Of course, it needs fine tuning and it needs better marketing. For instance both semi-finals and the final are on the same day at Trent Bridge on July 19. The first semi begins in the morning and the final is due to finish 12 hours later. That's too much, even for the most dedicated fan. But keep trying, ECB, you may have a winner here.

June 14: To Bristol where I meet two of my favourite people. Sid Lawrence is huge, a great Lennox Lewis of a cricketer, with the gentlest handshake and the softest voice you will ever encounter. He is so badly injured playing for England that he is forced to give up his favourite pastime of whizzing the ball past footfast batsmen. Now he is a Gloucestershire supporter, watching from the sidelines and waiting for his 12-year-old son Buster to turn into the next great English quick. "He's my life now," he says as we watch Gloucestershire finish off Worcestershire in the Twenty20 competition. "He's full of promise, a much better cricketer than I am. Watch for the name." So sometime in the next 10 years we may see another Lawrence with a deadly yorker, a bouncer good enough to put Phil Simmons in hospital and an enthusiasm for life that makes him an irresistible companion.

June 15: Jack Russell, eccentric portrait painter, and oddball wicket-keeper is my other all-time favourite cricketer. "Hey," he says, "what are two old 'uns like you and I doing, still earning a living out of this lovely game." There is always a twinkle in his eye but now, aged 39, he is fit, and so lively that even his ragged moustache seems to be powered by its own electric motor.
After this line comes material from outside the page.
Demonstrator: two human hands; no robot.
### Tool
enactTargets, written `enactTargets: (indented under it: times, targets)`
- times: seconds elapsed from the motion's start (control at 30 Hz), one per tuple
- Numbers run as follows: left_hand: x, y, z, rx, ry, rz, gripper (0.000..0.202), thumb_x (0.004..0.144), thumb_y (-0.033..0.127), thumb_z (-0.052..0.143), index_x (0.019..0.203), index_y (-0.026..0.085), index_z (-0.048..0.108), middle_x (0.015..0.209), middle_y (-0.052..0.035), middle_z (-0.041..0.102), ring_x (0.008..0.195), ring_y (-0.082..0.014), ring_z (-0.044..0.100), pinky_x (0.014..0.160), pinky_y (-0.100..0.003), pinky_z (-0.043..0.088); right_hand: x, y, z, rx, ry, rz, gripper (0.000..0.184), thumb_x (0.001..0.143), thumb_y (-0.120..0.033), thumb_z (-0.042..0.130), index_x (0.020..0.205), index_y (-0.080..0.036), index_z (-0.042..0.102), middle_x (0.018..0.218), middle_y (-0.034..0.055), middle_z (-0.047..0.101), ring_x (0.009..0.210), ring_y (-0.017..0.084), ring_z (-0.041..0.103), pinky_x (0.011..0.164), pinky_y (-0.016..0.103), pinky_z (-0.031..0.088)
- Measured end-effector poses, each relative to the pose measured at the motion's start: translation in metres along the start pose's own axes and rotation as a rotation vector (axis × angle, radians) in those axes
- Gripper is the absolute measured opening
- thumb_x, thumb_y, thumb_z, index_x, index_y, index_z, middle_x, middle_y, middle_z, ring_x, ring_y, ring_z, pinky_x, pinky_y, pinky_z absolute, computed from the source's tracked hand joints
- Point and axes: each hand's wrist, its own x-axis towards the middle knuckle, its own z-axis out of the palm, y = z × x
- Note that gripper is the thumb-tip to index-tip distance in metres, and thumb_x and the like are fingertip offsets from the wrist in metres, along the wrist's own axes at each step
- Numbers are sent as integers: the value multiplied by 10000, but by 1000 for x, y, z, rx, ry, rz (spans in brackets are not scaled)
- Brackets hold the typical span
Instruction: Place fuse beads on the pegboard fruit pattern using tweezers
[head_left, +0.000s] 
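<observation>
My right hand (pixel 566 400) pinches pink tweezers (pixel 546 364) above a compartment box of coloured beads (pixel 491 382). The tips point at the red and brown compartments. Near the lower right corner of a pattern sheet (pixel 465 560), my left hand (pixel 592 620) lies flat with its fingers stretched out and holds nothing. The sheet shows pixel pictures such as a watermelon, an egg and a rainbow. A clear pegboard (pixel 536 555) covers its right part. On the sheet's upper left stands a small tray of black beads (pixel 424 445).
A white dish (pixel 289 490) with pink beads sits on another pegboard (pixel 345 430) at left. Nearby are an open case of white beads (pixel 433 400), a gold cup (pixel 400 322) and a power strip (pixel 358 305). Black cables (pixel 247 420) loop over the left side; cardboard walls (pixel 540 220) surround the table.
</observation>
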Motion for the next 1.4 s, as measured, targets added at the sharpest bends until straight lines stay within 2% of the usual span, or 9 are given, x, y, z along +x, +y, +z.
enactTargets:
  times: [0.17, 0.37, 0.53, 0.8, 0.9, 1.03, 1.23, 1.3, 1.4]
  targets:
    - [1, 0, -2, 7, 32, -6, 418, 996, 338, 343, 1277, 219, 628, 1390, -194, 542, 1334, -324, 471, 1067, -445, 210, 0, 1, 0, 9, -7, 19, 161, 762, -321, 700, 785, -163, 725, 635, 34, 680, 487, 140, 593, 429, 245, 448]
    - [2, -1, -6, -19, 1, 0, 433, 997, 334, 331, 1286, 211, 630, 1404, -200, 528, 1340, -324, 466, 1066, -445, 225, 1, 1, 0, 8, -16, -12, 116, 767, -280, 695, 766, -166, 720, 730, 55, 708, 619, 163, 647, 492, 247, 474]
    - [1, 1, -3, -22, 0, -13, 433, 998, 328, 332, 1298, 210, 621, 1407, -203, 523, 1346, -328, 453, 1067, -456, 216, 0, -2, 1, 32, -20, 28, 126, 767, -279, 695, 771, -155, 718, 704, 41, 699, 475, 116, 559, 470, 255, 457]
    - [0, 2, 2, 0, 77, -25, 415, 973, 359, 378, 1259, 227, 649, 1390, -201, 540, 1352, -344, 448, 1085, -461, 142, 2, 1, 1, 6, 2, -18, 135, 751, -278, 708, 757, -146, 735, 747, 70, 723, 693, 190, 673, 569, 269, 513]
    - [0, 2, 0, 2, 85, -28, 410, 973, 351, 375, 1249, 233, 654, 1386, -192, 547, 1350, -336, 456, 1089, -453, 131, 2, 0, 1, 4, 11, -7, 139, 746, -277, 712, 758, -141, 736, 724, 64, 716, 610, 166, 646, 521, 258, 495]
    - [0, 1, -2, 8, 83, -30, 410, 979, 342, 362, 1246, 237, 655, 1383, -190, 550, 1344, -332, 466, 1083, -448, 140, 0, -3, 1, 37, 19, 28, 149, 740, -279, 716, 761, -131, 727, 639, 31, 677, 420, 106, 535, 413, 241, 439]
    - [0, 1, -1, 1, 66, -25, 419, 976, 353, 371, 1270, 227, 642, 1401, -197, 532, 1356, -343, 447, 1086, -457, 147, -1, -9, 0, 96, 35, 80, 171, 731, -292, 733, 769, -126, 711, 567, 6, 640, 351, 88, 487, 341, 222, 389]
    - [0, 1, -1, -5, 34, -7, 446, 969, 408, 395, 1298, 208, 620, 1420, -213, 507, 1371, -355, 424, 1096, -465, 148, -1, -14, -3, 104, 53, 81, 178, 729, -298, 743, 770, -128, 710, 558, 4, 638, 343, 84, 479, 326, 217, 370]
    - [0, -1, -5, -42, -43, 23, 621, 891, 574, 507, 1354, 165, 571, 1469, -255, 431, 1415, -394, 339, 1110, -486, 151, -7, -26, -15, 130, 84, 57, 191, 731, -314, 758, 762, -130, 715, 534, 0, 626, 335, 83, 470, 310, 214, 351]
He has one year to run on his contract. "One morning I guess I am going to wake and think `What am I doing playing cricket at my age?' and then I'll pack the stuff away and do something else." Jack's self-confidence is based on his knowledge that he will be able to earn a living with his brush even if his skill with those battered old gloves deserts him overnight. "Busy winter at the easel," he says. "A few paintings, a few portraits. Keeps me going just like the lads here keep me young. They are a good bunch and that enables me to go on. Another year perhaps. Then it might be time to go." Is he inspired by Alec Stewart's longevity? He is as quick as ever and, in the opinion of good judges, still the best in the country. Maybe he gives up the international scene too soon.